Натан с подозрением глянул на делопроизводительницу, вновь принявшуюся щёлкать клавишами, но ничего говорить не стал. Пару раз глотнул забористый дым и, поморщившись, затушил папиросу в пепельнице: желание курить ушло вместе с Валентиновым.
Двадцать третью комнату поручик покинул в задумчивости, со странным ощущением, что в мире после сегодняшней ночи что-то неуловимо изменилось. Или это началось раньше? Или с миром всё в порядке, просто сам Титов после тревожной ночи малость не в себе? Или банально не выспался?
Последняя мысль была взята за основу, и этот вопрос Натан временно отложил, сосредоточившись на вчерашнем деле. Идей у него имелось всего три, весьма ненадёжных, но за неимением лучших – оставалось брать что дают.
Первая, муторная и зыбкая, была всё же относительно разумной: наведаться в Федорку, вооружиться артиллерийской поддержкой в лице Брамс и попытаться составить примерный список тех людей, которые могли бы подчистить умбру на теле покойницы. Даже если их получится сотня-другая, это всё же даст некоторую определённость: всяко лучше, чем без малого сотня тысяч жителей крупного губернского города.
Досадно, что покойная Аглая Навалова была столь скрытной и никому ни словом не обмолвилась о своём ухажёре, если таковой вообще имелся, но тут уж ничего не попишешь. Сообщай каждый убитый перед смертью о своих рискованных знакомствах, и полиция осталась бы без работы.
Ещё имелась малая надежда, что кто-нибудь из блудниц за прошедшее время вспомнил нечто полезное следствию, и Титов намеревался снова посетить четырнадцатый дом по Владимирской улице, но для такого визита было ещё рано: тамошние работницы наверняка ещё спали после «трудов праведных».

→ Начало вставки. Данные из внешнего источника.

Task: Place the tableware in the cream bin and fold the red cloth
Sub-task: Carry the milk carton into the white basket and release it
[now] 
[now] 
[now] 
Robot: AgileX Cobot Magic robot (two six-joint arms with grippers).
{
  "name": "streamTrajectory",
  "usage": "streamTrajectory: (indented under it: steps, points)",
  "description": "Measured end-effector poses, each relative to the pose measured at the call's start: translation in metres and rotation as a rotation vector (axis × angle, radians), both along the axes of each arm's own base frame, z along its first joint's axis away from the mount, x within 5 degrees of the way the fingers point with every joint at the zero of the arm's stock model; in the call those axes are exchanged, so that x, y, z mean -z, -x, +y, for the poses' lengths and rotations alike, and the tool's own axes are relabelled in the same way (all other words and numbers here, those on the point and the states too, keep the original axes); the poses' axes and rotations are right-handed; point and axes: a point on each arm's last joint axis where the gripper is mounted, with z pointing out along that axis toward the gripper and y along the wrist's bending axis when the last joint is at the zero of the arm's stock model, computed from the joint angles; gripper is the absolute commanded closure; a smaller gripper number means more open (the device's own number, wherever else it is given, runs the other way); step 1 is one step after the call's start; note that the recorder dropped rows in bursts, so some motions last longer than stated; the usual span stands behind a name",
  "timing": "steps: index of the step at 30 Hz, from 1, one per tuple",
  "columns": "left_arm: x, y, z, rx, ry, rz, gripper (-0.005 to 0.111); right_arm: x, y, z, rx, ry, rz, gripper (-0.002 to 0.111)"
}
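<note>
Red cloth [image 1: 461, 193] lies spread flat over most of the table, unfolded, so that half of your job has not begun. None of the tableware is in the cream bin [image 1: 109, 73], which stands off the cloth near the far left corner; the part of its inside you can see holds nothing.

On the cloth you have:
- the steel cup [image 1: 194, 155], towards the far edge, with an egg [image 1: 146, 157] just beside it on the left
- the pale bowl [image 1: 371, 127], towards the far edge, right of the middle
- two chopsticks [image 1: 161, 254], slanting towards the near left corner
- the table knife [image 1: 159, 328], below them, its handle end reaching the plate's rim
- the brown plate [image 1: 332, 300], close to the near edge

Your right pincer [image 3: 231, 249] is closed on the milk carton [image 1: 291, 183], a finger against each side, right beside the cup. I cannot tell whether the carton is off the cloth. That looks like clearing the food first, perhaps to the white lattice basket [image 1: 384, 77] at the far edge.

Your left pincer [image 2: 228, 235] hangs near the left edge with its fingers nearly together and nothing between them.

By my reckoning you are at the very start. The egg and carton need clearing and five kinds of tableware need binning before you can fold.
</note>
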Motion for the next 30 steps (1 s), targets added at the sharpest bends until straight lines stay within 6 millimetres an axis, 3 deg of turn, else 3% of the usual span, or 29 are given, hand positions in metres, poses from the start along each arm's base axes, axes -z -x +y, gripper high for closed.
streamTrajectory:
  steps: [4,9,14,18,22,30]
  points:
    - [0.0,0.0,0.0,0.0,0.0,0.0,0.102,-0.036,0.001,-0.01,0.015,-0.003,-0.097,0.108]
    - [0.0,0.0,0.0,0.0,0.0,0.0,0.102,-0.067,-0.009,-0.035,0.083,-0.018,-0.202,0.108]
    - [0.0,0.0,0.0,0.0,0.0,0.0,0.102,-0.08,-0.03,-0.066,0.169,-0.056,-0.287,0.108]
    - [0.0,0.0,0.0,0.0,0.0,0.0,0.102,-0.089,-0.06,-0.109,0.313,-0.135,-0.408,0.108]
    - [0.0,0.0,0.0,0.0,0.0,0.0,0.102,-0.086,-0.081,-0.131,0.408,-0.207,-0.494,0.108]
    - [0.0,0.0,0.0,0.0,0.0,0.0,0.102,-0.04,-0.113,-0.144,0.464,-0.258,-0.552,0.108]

А третья мысль была совершенно шальной, дурацкой, но всё равно не давала Титову покоя: не шли у него из головы язычники со своим островом, хоть тресни. Натан не подозревал их в убийстве Наваловой, ему просто чертовски хотелось взглянуть на это диво дивное, и даже оправдание для сей прихоти имелось: расспросить общинных об их похоронных обрядах и узнать, не мог ли кто желать им зла, пытаясь вот таким убийством бросить тень именно на них. Конечно, пока об этом в целом городе, похоже, не подумал никто, кроме самого Натана, но то пока!
На остров он в конечном итоге и решил отправиться, как раз до обеда должен был обернуться. И польза, и отдых, и следование мудрому совету своеобразной женщины Михельсон, велевшей слушаться чутья.